Institute for Essential Services Reform (IESR) mendorong pemerintah untuk meningkatkan porsi hibah pendanaan transisi energi Just Energy Transition Partnership atau JETP mencapai minimal 10% atau sekira US$ 2 miliar dari total komitmen pendaan JETP sebensar US$ 20 miliar.
Direktur Eksekutif IESR Fabby Tumiwa mengatakan, proyek transisi energi membutuhkan biaya yang besar. Menurutnya, dana hibah tersebut bisa digunakan untuk membangun sebuah proyek pembangkit energi terbarukan (EBT) yang dapat menjadi proyek nasional.
Fabby juga mewanti-wanti pemerintah agar mematok batas atas pada pendanaan yang dari pinjaman komersial. "Kalau dari hibah, kami menghitung dan berharap pemerintah bisa mendapatkan 10% sampai 15%," kata Fabby di Ayana Midplaza Jakarta pada Selasa (27/6).
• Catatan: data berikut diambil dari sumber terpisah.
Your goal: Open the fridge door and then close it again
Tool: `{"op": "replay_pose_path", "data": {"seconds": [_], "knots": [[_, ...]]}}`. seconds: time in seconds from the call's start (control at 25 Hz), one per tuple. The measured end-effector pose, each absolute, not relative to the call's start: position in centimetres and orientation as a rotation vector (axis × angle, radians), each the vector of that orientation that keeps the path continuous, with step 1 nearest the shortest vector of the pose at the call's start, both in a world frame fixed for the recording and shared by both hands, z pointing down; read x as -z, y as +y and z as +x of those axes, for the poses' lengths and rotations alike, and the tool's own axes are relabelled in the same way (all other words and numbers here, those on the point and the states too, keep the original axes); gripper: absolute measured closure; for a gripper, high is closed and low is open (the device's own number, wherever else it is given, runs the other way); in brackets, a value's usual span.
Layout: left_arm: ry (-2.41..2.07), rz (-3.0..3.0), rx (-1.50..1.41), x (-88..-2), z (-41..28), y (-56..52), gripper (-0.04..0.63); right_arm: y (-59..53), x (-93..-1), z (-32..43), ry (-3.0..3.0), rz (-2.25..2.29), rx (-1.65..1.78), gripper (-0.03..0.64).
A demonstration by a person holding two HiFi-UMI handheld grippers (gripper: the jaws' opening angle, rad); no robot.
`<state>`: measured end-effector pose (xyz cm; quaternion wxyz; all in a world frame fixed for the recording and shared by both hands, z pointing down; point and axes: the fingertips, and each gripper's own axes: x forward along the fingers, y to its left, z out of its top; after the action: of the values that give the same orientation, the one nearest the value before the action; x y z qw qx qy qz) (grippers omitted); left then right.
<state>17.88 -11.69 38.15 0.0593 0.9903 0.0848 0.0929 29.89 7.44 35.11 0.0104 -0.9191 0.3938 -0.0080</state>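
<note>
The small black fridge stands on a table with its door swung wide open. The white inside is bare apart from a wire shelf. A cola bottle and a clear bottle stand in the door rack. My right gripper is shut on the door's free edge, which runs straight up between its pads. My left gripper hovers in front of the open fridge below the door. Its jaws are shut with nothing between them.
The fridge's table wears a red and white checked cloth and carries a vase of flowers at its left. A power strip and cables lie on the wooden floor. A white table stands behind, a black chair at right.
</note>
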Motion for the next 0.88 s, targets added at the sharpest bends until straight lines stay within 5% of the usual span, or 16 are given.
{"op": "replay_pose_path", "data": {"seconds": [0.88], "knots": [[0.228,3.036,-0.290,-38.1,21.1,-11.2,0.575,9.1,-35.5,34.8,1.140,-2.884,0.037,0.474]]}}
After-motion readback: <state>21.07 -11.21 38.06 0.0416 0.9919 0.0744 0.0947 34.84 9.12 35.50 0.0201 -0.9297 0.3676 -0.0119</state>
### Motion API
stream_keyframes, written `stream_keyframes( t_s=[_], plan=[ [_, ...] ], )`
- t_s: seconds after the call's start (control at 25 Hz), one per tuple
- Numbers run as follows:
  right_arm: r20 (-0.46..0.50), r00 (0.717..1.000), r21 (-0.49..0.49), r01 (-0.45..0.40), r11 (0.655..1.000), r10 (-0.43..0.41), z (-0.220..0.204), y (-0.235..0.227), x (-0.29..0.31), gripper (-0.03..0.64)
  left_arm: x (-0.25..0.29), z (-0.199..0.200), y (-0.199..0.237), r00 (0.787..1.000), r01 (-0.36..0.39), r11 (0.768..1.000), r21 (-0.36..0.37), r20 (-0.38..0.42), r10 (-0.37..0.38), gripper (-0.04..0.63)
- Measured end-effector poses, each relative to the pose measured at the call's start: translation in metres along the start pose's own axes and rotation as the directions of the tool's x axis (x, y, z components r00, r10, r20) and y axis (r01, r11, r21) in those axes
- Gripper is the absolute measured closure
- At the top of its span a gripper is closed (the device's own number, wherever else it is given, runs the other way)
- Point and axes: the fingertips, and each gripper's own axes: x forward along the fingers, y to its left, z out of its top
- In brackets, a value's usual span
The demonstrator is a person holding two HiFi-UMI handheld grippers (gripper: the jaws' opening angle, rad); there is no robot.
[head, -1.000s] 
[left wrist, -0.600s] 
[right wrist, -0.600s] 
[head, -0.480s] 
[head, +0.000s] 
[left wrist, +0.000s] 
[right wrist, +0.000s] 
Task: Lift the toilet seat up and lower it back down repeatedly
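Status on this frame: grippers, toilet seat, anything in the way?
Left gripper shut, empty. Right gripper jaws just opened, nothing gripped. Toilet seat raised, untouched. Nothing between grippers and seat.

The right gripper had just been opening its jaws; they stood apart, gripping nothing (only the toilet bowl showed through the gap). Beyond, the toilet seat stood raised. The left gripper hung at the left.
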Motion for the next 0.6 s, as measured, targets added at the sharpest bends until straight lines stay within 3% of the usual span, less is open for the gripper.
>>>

Dia menilai, pemerintah perlu meningkatkan intensitas negosiasi dengan International Partners Group (IPG) seperti Amerika Serikat (AS), Jepang, serta beberapa negara G7 plus Denmark, Norwegia, dan Uni Eropa untuk mendapatkan jaminan dana hibah JETP yang lebih progresif.
Alasannya, alokasi transisi energi untuk pendanaan pensiun dini pembangkit listrik tenaga uap (PLTU) batu bara hingga pengadaan infrastruktur pembangkit EBT memerlukan pembiayaan yang ramah secara finansial.
Fabby mengatakan, negosiasi tersebut dapat berjalan setelah pemerintah menetapkan Comprehensive Investment and Policy Plan (CIPP) yang ditargetkan rampung pada 16 Agustus 2023. "Indonesia harus negosiasi dengan IPG untuk menentukan besaran hibahnya," ujar Fabby.
Selain dalam bentuk hibah, kelompok IPG akan menyalurkan uang iklim JETP melalui dana bantuan teknis, pinjaman lunak dan jaminan pinjaman. Di sisi lain, pemerintah sudah menggenggam kepastian nilai pinjaman komersial senilai US$ 10 miliar atau separuh dari porsi dana iklim JETP.
Pinjaman komersial ini nantinya akan disalurkan oleh akan difasilitasi oleh aliansi perbankan swasta di bawah Glasgow Financial Alliance for Net Zero atau GFANZ yang beranggotakan Bank of America, Citi, Deutsche Bank, HSBC, Macquarie, MUFG, dan Standard Chartered.
“Yang pasti US$ 10 miliar pinjaman komersial, untuk rate bunganya belum tahu sampai sekarang,” kata Direktur Jenderal Energi Baru, Terbarukan dan Konservasi Energi (EBTKE) Kementrian ESDM, Dadan Kusdiana.
Secara umum, pemerintah telah menyampaikan lima program prioritas untuk JETP, yakni pensiun dini pembangkit listrik tenaga uap (PLTU) batu bara, peningkatan kapasitas pembangkit energi baru dan terbarukan (EBT), peningkatan efisiensi pemakaian listrik, penambahan rasio elektrifikasi dan pengadaan infrastruktur transmisi.
Adapun mekanisme penarikan dana JETP tidak mengacu pada pemberian keseluruhan US$ 20 miliar di muka, melainkan disalurkan secara bertahap mengikuti proposal proyek yang telah disiapkan.
“Pemerintah berjuang angka US$20 miliar aman secara komitmen, tapi kan implementasinya harus meyakinkan karena ini pada dasarnya komersial,” ujar Dadan.